* [About this task] The answer should be an exact copy of the data.

* [Information supplied]
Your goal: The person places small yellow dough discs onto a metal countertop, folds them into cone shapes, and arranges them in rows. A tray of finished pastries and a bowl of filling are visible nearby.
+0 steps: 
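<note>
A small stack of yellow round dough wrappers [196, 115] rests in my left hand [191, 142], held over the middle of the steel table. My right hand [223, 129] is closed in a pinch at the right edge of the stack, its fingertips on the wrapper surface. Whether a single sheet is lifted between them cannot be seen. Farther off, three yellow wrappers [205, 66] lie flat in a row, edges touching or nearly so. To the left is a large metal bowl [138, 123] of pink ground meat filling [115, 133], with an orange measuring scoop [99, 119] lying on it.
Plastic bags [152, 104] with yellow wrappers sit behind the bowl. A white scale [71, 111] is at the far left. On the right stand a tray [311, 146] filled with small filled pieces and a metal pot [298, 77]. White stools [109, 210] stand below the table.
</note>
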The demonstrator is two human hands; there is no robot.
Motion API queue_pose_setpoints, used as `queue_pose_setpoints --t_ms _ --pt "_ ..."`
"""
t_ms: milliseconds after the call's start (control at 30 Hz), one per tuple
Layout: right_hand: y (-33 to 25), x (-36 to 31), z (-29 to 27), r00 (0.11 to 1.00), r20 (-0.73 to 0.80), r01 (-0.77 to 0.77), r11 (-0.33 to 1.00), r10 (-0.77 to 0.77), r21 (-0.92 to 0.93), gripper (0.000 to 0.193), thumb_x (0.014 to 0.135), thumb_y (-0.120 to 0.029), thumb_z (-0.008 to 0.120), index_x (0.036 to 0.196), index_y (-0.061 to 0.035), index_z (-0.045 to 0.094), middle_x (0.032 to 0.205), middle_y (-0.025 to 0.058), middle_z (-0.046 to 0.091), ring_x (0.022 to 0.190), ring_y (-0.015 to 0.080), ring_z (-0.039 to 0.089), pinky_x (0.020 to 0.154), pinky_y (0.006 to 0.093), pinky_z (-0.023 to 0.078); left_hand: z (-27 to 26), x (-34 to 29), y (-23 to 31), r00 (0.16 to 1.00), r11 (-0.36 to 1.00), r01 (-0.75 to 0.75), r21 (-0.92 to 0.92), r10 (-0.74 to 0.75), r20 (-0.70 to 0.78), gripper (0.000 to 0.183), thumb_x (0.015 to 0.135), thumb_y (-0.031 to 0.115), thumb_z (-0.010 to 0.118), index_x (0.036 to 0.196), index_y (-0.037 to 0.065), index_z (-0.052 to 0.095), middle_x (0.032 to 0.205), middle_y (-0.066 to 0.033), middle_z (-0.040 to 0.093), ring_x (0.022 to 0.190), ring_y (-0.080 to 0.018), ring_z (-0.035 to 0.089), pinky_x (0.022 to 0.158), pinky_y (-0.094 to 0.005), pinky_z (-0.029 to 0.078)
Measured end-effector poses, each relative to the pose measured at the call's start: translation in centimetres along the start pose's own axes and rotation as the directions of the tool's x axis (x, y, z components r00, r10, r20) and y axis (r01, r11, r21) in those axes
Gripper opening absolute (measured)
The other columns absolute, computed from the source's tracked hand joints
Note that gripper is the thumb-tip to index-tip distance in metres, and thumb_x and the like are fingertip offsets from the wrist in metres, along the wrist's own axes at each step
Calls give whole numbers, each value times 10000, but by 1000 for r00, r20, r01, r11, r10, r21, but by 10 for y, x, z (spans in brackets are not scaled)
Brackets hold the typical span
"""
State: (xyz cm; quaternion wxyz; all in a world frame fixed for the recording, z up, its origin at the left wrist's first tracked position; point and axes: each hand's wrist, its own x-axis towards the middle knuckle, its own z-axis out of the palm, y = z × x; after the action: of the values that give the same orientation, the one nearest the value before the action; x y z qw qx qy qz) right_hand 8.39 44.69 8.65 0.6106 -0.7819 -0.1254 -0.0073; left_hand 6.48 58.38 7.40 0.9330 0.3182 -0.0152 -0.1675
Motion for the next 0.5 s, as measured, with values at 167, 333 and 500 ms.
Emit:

* [Solution]
Your goal: The person places small yellow dough discs onto a metal countertop, folds them into cone shapes, and arranges them in rows. A tray of finished pastries and a bowl of filling are visible nearby.
+0 steps: 
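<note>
A small stack of yellow round dough wrappers [196, 115] rests in my left hand [191, 142], held over the middle of the steel table. My right hand [223, 129] is closed in a pinch at the right edge of the stack, its fingertips on the wrapper surface. Whether a single sheet is lifted between them cannot be seen. Farther off, three yellow wrappers [205, 66] lie flat in a row, edges touching or nearly so. To the left is a large metal bowl [138, 123] of pink ground meat filling [115, 133], with an orange measuring scoop [99, 119] lying on it.
Plastic bags [152, 104] with yellow wrappers sit behind the bowl. A white scale [71, 111] is at the far left. On the right stand a tray [311, 146] filled with small filled pieces and a metal pot [298, 77]. White stools [109, 210] stand below the table.
</note>
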The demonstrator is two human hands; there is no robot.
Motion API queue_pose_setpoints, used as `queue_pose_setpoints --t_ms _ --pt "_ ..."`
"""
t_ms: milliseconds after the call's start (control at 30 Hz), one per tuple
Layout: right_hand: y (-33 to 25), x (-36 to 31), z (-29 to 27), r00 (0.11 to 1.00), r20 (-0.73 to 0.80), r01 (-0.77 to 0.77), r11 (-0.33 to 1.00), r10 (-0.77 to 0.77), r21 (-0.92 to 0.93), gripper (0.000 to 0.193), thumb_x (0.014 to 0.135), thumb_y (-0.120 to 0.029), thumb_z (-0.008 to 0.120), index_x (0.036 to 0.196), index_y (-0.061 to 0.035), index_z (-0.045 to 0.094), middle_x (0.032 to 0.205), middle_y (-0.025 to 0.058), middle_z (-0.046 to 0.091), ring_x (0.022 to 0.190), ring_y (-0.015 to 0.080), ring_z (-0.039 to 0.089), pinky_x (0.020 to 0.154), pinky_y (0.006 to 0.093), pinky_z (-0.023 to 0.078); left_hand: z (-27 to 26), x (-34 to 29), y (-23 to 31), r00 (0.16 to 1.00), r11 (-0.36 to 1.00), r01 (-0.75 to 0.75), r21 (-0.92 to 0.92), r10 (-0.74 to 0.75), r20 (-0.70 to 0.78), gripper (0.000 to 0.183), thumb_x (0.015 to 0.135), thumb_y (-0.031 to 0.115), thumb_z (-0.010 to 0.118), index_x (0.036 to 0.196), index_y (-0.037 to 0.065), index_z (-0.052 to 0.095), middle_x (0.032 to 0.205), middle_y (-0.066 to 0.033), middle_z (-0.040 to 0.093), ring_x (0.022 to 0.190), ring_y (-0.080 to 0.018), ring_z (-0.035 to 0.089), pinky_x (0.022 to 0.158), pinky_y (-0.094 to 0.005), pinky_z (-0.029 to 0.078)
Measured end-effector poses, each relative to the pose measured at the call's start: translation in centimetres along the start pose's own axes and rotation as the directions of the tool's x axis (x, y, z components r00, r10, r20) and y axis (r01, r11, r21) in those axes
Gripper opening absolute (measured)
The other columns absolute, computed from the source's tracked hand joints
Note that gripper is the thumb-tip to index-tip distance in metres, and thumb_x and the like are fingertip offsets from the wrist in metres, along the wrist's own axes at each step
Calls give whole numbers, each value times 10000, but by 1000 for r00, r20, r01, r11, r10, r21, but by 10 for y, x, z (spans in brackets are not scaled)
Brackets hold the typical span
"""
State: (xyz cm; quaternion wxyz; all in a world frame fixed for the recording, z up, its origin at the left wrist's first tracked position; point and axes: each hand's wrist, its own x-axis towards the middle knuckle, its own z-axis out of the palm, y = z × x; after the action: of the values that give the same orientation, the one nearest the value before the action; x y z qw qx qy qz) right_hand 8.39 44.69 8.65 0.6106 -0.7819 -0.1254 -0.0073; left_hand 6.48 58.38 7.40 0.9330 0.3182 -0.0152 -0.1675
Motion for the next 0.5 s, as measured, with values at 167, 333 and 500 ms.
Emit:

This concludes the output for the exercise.